Not a member? Register now! Forgot Password? Lookup!

 + Step-By-Step Guide to Deck Restoration

.: How to Paint Your Own Skateboard :.
by Matt
( or How to Counterfeit that Board you'll Never be Able to Afford )
      Every one of us has that dream board that they wish they could have in their collection. We can look day after day on Ebay or post requests for the board and never get any leads on its existence. An even worse scenario is seeing this Ark of the Covenant appear on Ebay week after week only to have it outbid at the last second or to never place a bid as the price is just out of your league.
      So what are you going to do? Are you going to continue whacking off like a sicko to images of a Vallely barnyard or are you going to do something about it? If you're lucky you can find a used one and restore it. (for info on board restoration see previous article). If you're unable to find even a used board you're screwed… or are you?
      This article is intended for those who don't care if they have the genuine article; they just want to have that precious image to hang on the wall. It is not however intended to flood the market with knock-offs and counterfeits. If you want to get into that thing you'll have to look elsewhere because I don't know anything about making shapes or silk-screening. Using the technique I'm going to describe you will NOT get a clone of your favourite board. You will, however, be able to paint a fairly good facsimile that you can add to your collection to get that board you've always wanted (sort of) but are just unable to find.
      The first step in this process is to find a good clear image of the graphic you want to reproduce. If you know somebody who has the board you want to copy, ask them nicely if you can make a photocopy of the deck. If you don't have direct access, look around the internet for the image or post requests. I've been very lucky and been sent photocopies of boards, T-shirts, and stickers to aid in my board restorations and copies. With any luck you'll find the image you want. A word to the wise though, what comes around goes around. If you're lucky enough to have somebody send you something, you should be more than willing to lend them a hand or to send an image to somebody that asks you.
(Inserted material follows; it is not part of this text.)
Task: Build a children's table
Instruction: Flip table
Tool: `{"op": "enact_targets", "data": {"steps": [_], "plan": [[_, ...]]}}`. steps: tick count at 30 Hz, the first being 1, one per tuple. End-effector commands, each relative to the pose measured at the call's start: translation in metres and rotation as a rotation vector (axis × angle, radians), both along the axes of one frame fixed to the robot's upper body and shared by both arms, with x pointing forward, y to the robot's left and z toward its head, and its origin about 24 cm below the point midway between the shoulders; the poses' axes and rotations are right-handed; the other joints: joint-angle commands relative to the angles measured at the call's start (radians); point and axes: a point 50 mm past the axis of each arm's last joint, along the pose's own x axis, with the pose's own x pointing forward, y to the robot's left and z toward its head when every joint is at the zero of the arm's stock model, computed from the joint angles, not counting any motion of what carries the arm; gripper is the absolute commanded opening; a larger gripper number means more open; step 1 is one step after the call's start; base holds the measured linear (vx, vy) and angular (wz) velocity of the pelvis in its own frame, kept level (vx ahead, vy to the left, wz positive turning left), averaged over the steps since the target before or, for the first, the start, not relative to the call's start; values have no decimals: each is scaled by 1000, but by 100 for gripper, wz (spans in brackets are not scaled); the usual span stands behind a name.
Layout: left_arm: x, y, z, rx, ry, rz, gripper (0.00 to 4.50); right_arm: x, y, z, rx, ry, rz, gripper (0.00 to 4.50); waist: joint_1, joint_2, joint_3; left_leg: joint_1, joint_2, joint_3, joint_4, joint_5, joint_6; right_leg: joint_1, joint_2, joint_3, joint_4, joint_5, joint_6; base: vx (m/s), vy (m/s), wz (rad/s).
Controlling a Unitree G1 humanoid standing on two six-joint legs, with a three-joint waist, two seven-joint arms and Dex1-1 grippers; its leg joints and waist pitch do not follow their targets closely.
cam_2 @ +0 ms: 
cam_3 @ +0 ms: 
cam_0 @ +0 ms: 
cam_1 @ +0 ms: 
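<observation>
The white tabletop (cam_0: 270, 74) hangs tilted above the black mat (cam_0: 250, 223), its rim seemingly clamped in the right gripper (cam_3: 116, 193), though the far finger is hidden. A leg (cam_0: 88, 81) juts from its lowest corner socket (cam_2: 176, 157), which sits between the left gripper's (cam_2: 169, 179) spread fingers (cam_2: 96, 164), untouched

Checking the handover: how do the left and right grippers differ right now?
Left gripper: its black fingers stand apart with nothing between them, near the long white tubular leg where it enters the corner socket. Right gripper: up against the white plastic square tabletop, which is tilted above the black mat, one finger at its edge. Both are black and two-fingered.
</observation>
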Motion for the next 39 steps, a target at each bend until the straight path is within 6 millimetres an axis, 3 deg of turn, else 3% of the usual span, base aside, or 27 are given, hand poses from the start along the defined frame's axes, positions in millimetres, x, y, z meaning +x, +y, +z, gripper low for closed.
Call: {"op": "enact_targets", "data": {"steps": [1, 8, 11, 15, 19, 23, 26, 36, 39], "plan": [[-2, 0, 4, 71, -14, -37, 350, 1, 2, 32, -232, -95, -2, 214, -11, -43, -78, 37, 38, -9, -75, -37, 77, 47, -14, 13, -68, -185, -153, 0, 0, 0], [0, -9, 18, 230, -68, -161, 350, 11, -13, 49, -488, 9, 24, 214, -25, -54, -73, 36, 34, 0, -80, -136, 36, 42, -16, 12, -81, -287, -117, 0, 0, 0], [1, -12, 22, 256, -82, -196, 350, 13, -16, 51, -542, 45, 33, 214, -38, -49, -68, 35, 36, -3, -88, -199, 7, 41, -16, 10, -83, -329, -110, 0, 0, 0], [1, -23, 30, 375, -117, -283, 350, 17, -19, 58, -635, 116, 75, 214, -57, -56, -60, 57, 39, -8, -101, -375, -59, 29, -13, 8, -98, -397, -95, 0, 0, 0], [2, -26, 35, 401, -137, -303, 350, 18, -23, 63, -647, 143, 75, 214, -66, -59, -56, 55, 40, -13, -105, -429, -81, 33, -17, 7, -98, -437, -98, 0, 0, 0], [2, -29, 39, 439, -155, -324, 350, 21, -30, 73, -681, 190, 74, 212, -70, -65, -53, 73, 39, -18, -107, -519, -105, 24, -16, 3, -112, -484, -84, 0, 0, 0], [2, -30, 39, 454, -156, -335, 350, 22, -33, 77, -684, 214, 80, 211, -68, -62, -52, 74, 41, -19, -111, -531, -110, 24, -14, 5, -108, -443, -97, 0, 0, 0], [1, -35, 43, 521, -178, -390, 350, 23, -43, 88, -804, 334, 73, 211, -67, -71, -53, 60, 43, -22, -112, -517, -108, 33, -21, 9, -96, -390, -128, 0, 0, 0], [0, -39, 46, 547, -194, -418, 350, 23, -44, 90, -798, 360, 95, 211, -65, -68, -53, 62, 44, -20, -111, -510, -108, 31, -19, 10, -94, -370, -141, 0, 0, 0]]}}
      One problem people often find with photocopying a board is that the image is distorted through concave and reflections. My best advice for that is to take several copies of the image while rolling it across the concave. Taking these images together, you can align the various copies into a nice transferable image.

Original picture to work from
Enlarged Photocopied Images Enlarged Images Taped Together
      (NOTE: For the purposes of this article, I am not going to transfer an image to a board, but rather enlarge an image and transfer it to a canvas to be hung as art.)
      Once you have the image you want, the next step is to size it up to a board. Most of us don't have access to old-school boards we can just paint on for fun. My best advice is to either find an old board that's beyond recognition that you can transform into a canvas, or to buy a blank new school board to paint on. The immediate problem with new school shapes is that they tend to be around 7.5" wide… generally not big enough for the graphic you want to duplicate. To accommodate this, shrink the image down using a photocopier until it does fit on the Popsicle board. It's either this, or sacrifice parts of the graphic to be chopped off at the edges.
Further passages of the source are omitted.